Without the pictures, reproduce the entries below exactly.

Records from a dataset:
--------------------
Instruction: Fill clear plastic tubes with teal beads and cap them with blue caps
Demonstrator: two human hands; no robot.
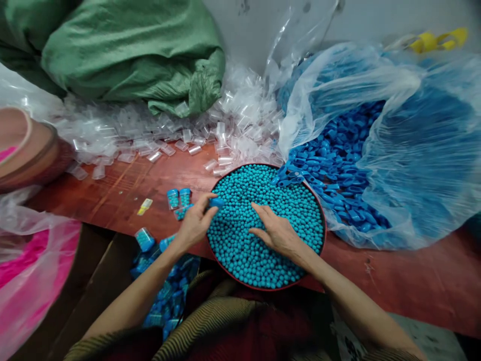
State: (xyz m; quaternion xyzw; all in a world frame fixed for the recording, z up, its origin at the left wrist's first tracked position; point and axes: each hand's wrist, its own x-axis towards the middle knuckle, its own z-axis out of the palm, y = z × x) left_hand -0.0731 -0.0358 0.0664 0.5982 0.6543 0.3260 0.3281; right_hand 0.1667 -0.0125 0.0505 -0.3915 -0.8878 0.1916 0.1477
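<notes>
A round, red-rimmed tray (325, 223) full of turquoise beads (259, 273) stands in front of me. At its left edge my left hand (196, 220) pinches a small blue plastic piece (217, 202) between thumb and fingers; whether a clear tube is attached to it I cannot tell. Over the middle of the beads is my right hand (277, 231), thumb and fingers apart, with nothing visible between them. Small bead-filled containers (184, 197) with blue caps lie left of the tray, one partly behind my left hand. Several blue caps (289, 176) rest on the tray's far right edge.
Clear plastic tubes (244, 113) are heaped at the back beneath a green sack (135, 50). Blue caps (334, 165) spill from a translucent bag (424, 150) on the right. Filled containers (165, 296) lie below the table edge. Left are pink bowls (33, 145) and a pink-filled bag (41, 265).
</notes>
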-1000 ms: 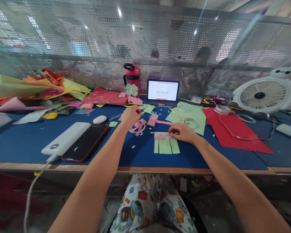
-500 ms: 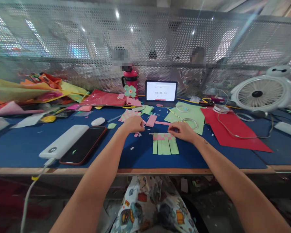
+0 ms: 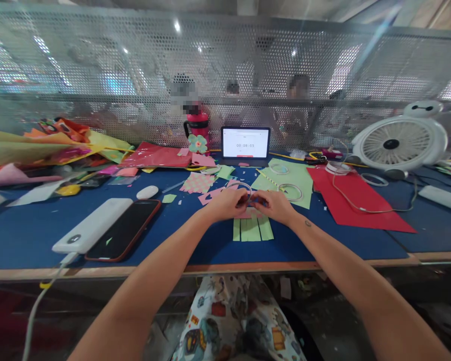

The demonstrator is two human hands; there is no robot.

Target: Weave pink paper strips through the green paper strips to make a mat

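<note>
My left hand [image 3: 225, 204] is closed on a roll of clear tape [image 3: 250, 189], whose ring stands up above the fingers. Right beside it, my right hand [image 3: 277, 204] is pinched at the roll's edge; whatever lies between its fingertips is too small to make out. Both hands hover over a woven paper piece [image 3: 252, 229], with pale green strips hanging toward me and a pink-and-green band partly hidden by my fingers. Left of the hands lie a pink checked paper [image 3: 198, 183] and a cut pink piece [image 3: 207, 196].
A phone [image 3: 124, 230], a white power bank [image 3: 93, 225] and a mouse [image 3: 147, 192] lie left. Behind stand a tablet [image 3: 245, 144] and a red bottle [image 3: 198, 125]. Green paper [image 3: 304, 185] with tape rolls, red paper [image 3: 357, 200] and a fan [image 3: 400, 143] are right.
My left hand has moved right and now holds the tape roll against my right hand. The right hand has shifted slightly left. The whole view has turned a little.
</note>
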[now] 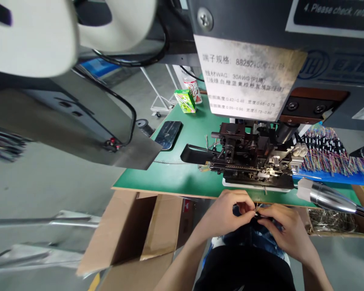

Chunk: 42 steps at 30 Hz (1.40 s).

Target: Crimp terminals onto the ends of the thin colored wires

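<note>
Pinched between both sets of fingertips is a small dark piece with fine wires, held low at 6 o'clock in the head view, just in front of the bench edge. Left hand curls in from 7 o'clock, thumb and forefinger closed narrow on the piece; right hand comes in from 5 o'clock and meets it, its fingers also closed on the same wire piece. What exactly the piece is cannot be made out: it is tiny and partly hidden by the fingers.

Directly above the hands, toward 12 o'clock, sits a black crimping head on the green bench top, with a paper spec label hanging over it. At 3 o'clock a blue rack of coloured wire bundles lies just beside the machine, and a shiny metal cone pokes in below it. At 9 o'clock from the machine a dark phone lies flat, with a green drink carton further back. An open cardboard box stands under the bench at 8 o'clock.

By my judgement the step in hand is sorting or straightening wire ends at the lap, before they go to the machine. A next move would call for a steady, fine pinch and a short lift toward 12 o'clock, keeping the strands from splaying
</note>
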Motion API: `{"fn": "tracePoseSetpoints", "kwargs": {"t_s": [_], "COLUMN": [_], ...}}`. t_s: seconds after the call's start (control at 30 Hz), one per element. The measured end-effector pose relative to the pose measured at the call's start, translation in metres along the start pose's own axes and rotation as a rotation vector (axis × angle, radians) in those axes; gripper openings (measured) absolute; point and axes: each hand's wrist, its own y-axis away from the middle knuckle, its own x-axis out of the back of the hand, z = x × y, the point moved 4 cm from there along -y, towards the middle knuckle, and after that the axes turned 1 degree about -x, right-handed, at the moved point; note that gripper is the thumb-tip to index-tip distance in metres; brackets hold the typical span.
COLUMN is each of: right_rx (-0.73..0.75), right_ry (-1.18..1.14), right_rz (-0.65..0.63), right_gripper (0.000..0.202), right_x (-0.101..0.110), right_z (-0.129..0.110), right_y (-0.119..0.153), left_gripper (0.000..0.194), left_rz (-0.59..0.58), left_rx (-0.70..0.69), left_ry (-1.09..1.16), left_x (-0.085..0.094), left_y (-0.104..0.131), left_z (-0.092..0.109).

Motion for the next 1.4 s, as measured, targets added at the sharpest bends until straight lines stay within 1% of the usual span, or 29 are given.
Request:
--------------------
• EXPECTED ANSWER:
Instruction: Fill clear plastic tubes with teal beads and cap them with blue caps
Demonstrator: two human hands; no robot.
State: (xyz m; quaternion xyzw; all in a world frame fixed for the recording, z up, its origin at the left wrist's first tracked position; point and axes: each hand's wrist, its own x-axis towards the middle knuckle, its own z-axis out of the palm, y = z × x) left_hand -0.0731 -0.0358 0.0664 0.5982 0.6543 0.3260 0.3281; right_hand 0.1667 -0.0125 0.0505 -0.3915 -0.8878 0.1916 0.1477
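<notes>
A round, red-rimmed tray (325, 223) full of turquoise beads (259, 273) stands in front of me. At its left edge my left hand (196, 220) pinches a small blue plastic piece (217, 202) between thumb and fingers; whether a clear tube is attached to it I cannot tell. Over the middle of the beads is my right hand (277, 231), thumb and fingers apart, with nothing visible between them. Small bead-filled containers (184, 197) with blue caps lie left of the tray, one partly behind my left hand. Several blue caps (289, 176) rest on the tray's far right edge.
Clear plastic tubes (244, 113) are heaped at the back beneath a green sack (135, 50). Blue caps (334, 165) spill from a translucent bag (424, 150) on the right. Filled containers (165, 296) lie below the table edge. Left are pink bowls (33, 145) and a pink-filled bag (41, 265).
</notes>
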-1000 ms: 
-500 ms: 
+0 ms: 

The demonstrator is two human hands; there is no robot.

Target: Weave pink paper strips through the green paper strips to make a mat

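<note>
My left hand [image 3: 225, 204] is closed on a roll of clear tape [image 3: 250, 189], whose ring stands up above the fingers. Right beside it, my right hand [image 3: 277, 204] is pinched at the roll's edge; whatever lies between its fingertips is too small to make out. Both hands hover over a woven paper piece [image 3: 252, 229], with pale green strips hanging toward me and a pink-and-green band partly hidden by my fingers. Left of the hands lie a pink checked paper [image 3: 198, 183] and a cut pink piece [image 3: 207, 196].
A phone [image 3: 124, 230], a white power bank [image 3: 93, 225] and a mouse [image 3: 147, 192] lie left. Behind stand a tablet [image 3: 245, 144] and a red bottle [image 3: 198, 125]. Green paper [image 3: 304, 185] with tape rolls, red paper [image 3: 357, 200] and a fan [image 3: 400, 143] are right.
My left hand has moved right and now holds the tape roll against my right hand. The right hand has shifted slightly left. The whole view has turned a little.
</note>
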[now] 

Chunk: 42 steps at 30 Hz (1.40 s).

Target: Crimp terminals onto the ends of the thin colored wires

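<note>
Pinched between both sets of fingertips is a small dark piece with fine wires, held low at 6 o'clock in the head view, just in front of the bench edge. Left hand curls in from 7 o'clock, thumb and forefinger closed narrow on the piece; right hand comes in from 5 o'clock and meets it, its fingers also closed on the same wire piece. What exactly the piece is cannot be made out: it is tiny and partly hidden by the fingers.

Directly above the hands, toward 12 o'clock, sits a black crimping head on the green bench top, with a paper spec label hanging over it. At 3 o'clock a blue rack of coloured wire bundles lies just beside the machine, and a shiny metal cone pokes in below it. At 9 o'clock from the machine a dark phone lies flat, with a green drink carton further back. An open cardboard box stands under the bench at 8 o'clock.

By my judgement the step in hand is sorting or straightening wire ends at the lap, before they go to the machine. A next move would call for a steady, fine pinch and a short lift toward 12 o'clock, keeping the strands from splaying
</note>
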Motion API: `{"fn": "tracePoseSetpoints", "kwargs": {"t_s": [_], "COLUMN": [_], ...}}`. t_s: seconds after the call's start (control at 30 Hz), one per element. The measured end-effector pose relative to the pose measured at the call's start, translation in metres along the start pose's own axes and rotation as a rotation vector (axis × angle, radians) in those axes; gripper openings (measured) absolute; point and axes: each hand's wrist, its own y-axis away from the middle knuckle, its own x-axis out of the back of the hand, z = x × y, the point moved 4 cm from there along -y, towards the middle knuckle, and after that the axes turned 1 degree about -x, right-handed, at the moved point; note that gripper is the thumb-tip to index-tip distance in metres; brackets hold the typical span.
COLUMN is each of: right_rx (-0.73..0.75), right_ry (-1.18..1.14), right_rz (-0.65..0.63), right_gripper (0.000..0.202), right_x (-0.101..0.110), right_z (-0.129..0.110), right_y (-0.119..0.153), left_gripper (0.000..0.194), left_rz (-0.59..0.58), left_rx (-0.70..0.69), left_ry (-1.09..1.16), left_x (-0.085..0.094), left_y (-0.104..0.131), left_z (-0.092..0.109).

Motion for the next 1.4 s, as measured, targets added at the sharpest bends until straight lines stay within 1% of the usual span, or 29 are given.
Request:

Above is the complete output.